Não demorou para a motorista entrar, oferecendo um copo d’água. Antônio aceitou sem pestanejar e bebeu tudo em goles longos. Devolveu o copo e agradeceu.
— Quando injetaram em mim — disse a motorista, dando um ligeiro susto em Antônio. A voz era rouca porém firme —, eu senti um gostinho de AAS Infantil. Você sentiu também?
Antônio fez uma careta, pensativo. Depois fez que não com a cabeça.
— Que pena. Devem ter mudado a fórmula então.
Ela saiu, e Antônio ficou pensando no que ela disse. O que foi que enfiaram nele? O que era tudo aquilo? Então se deu conta de uma coisa: não estava mais algemado. Provavelmente não fora uma obra do acaso. Eles simplesmente esqueceriam a algema? Alguém deve ter tirado dele. Ele estava livre agora. Intuiu que poderia simplesmente sair andando pela porta da frente, e foi o que tratou de fazer.
Botou a cabeça pra fora do quarto. Dava no espaço maior, onde o Ailton tinha lhe agulhado. Não havia ninguém. A luz mais pálida da rua indicava que a tarde já estava começando a desvanecer. Antônio observou em volta e não viu ninguém. Era a hora de folga deles? Mesmo sequestradores deviam ter um horário pra tomar um café, uma possível exigência do Sindicato dos Sequestradores. Pé por pé, Antônio atravessou o cômodo e seguiu pelo portão esgaçado à sua frente, como que lhe chamando. Desconfiado, procurou uma saída do lado de fora. Era um sítio, inclusive muito bem cuidado, com uma casa antiga de dois andares na entrada, ao lado uma horta, mais atrás um açude, um galinheiro um pouco mais além.
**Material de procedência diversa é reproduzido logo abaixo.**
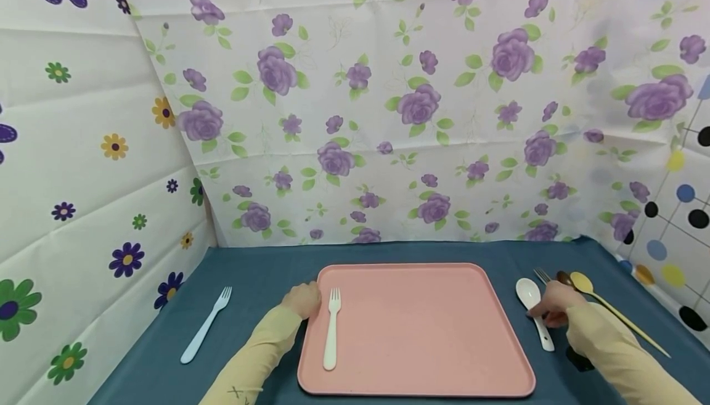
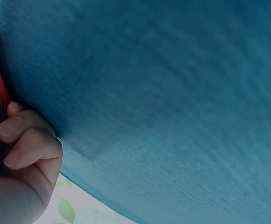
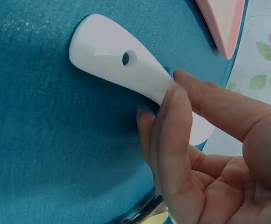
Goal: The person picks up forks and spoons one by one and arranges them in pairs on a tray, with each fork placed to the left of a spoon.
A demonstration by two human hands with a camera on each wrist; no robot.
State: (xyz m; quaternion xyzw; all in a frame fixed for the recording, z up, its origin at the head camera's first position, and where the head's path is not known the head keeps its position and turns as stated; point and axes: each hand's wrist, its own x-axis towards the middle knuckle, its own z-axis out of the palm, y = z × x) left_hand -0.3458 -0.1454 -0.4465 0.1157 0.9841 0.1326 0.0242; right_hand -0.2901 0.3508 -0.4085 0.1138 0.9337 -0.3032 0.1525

Antônio pensou ter visto um trator estacionado num canto. Não viu o furgão em lugar algum. Caminhou fazendo o mínimo de barulho que conseguia pelo caminho de chão batido, visualizando a entrada do sítio. Antes de atravessar o portão enferrujado que dava para a estrada, Antônio parou.
“Isso é o que eles querem que eu faça”, pensou. Seria muito óbvio, ele seria encontrado em menos de dois minutos. Ele era mais esperto que isso, ele era mais esperto que eles. Não tinha a menor dúvida.
Havia, ao norte da casa, onde ele ainda não tinha prestado atenção suficiente, um milharal que descia um morro. Largo o suficiente para qualquer um se perder.
O homem mascarado tomava um gole de café com leite enquanto via, pela janela da casa, um apressado Antônio se enfiar pelo milharal.
— Ele entrou no milharal — disse.
Ailton estava sentado à mesa farta com o café da tarde. Tinha muitas opções para apenas três pessoas: pão francês, pão caseiro, pelo menos dois tipos de geleia, uma cesta com laranja, banana e maçã, uma garrafa térmica quase cheia de café, leite integral e umas bolachas. Ele comeu um pedaço de rosca de polvilho, e falou com a tranquilidade da boca cheia:
— Pode ir.
Seu colega terminou a bolacha da vaquinha que vinha comendo, baixou sua máscara e saiu.